The only point presented by appellant’s brief is that the trial court erred in awarding any monetary damages to appellee, since all of the damages alleged and proved are damnum absque injuria.

The facts were set out in some detail in our original opinion. Only such facts as require emphasis will be repeated.

Appellee says that the judgment should be affirmed because the underpass and related improvements diminished the market value of his property, and inasmuch as the damages from such improvements could not have been reasonably foreseen at the time the streets were dedicated, he has not been compensated therefor.

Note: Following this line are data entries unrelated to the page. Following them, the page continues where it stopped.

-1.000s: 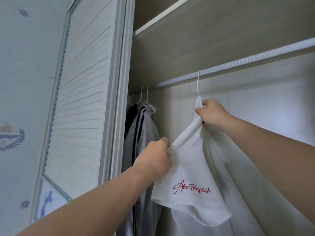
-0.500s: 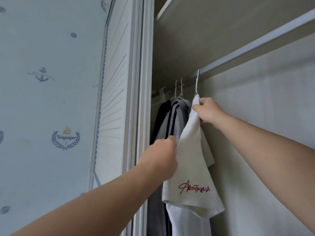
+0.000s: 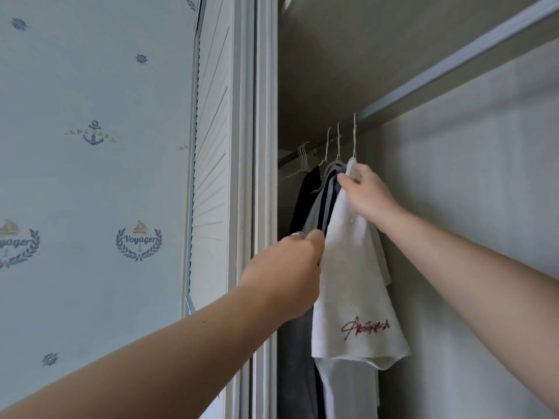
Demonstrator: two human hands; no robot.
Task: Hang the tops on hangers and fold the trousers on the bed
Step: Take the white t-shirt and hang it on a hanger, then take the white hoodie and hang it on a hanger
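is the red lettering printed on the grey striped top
No, the red lettering sits on the white t-shirt that the right hand grips, beside the grey striped top.

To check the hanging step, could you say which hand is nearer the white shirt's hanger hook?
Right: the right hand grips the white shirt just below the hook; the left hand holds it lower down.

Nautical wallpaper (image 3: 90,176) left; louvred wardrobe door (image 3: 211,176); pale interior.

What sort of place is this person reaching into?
Likely a bedroom wardrobe: a white top and other clothes hang on hangers from a rail, beside a louvred door and nautical wallpaper.
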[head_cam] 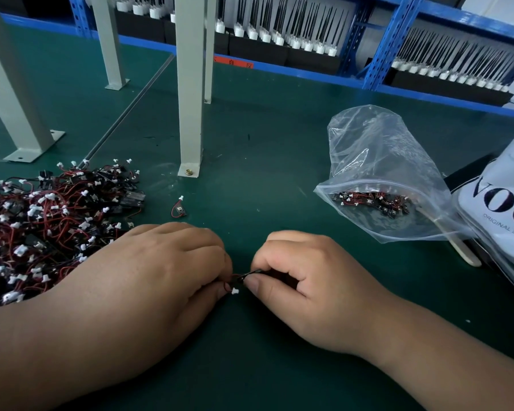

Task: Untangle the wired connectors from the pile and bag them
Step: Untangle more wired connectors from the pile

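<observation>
Your left hand and right hand both have fingers curled, pinching one wired connector between them; its wire runs roughly left to right, from hand to hand. The pile lies beside your left hand. The bag lies ahead and to the right with its mouth facing you, so your right hand is nearer.

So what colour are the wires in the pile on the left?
Red and black, seen most clearly in the head view of the pile.

Green mat, grey post, blue shelving
</observation>
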Available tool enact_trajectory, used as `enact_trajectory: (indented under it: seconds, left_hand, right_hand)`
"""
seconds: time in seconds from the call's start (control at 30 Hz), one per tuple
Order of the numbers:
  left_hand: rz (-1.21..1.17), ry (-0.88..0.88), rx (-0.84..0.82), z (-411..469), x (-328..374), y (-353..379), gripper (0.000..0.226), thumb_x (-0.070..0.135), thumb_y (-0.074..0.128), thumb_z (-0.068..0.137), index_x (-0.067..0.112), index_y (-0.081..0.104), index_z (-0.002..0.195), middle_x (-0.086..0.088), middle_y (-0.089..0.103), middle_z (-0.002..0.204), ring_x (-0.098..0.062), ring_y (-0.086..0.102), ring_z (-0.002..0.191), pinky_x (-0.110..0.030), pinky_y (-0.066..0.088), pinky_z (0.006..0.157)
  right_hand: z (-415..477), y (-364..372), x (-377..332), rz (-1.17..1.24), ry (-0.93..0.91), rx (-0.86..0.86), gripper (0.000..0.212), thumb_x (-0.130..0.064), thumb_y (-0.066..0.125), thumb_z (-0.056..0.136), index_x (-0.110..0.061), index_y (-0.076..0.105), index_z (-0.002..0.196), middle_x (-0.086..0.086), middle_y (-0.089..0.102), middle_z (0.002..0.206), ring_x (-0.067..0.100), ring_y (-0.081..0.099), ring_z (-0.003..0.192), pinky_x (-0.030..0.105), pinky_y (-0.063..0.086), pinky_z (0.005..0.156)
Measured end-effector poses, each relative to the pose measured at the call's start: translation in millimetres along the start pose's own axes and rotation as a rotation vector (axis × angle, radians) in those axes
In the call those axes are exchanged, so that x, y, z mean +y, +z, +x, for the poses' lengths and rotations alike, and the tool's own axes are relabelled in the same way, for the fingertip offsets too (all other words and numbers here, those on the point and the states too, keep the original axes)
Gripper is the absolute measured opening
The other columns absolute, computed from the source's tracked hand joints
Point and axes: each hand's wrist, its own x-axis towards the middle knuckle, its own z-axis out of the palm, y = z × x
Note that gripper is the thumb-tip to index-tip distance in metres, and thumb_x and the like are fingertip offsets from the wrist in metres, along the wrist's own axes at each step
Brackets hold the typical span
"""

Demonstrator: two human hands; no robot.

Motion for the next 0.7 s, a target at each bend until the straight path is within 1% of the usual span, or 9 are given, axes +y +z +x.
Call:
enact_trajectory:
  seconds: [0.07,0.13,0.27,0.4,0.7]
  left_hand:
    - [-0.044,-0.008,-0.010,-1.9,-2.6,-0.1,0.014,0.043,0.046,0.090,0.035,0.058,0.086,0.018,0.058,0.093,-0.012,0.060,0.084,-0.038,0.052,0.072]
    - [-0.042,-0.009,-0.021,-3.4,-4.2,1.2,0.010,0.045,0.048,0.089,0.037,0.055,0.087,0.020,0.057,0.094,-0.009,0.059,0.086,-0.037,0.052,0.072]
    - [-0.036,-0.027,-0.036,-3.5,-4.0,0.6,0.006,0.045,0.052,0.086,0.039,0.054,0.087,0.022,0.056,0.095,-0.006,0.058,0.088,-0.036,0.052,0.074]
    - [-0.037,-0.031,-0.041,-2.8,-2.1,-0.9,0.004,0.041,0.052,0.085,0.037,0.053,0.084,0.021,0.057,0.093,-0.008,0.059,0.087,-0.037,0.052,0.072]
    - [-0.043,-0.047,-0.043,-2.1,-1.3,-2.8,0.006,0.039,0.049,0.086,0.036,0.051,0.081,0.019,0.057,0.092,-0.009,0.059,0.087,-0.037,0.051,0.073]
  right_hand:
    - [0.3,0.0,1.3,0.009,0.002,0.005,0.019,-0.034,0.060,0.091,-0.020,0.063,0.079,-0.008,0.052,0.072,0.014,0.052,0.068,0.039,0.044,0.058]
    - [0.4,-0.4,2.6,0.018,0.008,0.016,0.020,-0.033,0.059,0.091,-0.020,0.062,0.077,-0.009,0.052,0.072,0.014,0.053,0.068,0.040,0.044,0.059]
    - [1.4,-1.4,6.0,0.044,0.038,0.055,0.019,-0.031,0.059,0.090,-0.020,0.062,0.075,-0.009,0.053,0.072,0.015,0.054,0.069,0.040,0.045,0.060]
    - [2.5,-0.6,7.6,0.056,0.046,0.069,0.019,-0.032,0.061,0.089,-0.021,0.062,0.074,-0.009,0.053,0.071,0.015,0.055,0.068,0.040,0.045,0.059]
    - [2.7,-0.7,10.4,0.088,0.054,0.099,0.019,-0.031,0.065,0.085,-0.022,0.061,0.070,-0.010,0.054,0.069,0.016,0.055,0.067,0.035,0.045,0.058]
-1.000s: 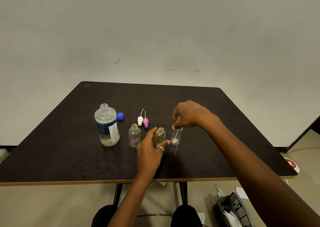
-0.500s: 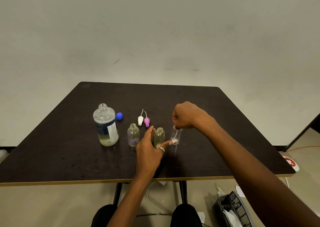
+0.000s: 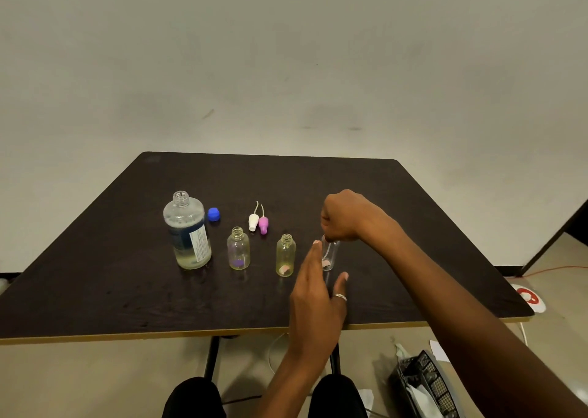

Appellee also asserts a private easement in both Broadway and Erath Streets, acquired on the purchase of the lots with reference to the map or plat by which the streets were dedicated [203]*203to the public, and its impairment by the construction of these improvements.

Broadway and Erath Streets were dedicated as public streets in the plat of the Harrisburg Townsite of 1862. Appellee’s predecessors in title purchased these lots with reference to the plat. In 1862 neither the construction of the underpass nor the damage caused thereby could reasonably have been foreseen.

The rights which may be exercised under an easement for a public street, and the rights of an abutting landowner, are the same whether the easement is acquired by condemnation, dedication, prescription or deed. State v. Brewer, 141 Tex. 1, 169 S.W.2d 468 (1943); Continental Pipe Line Co. v. Gandy, 162 S.W.2d 755 (El Paso Civ.App. 1941, err. ref., w. o. m.).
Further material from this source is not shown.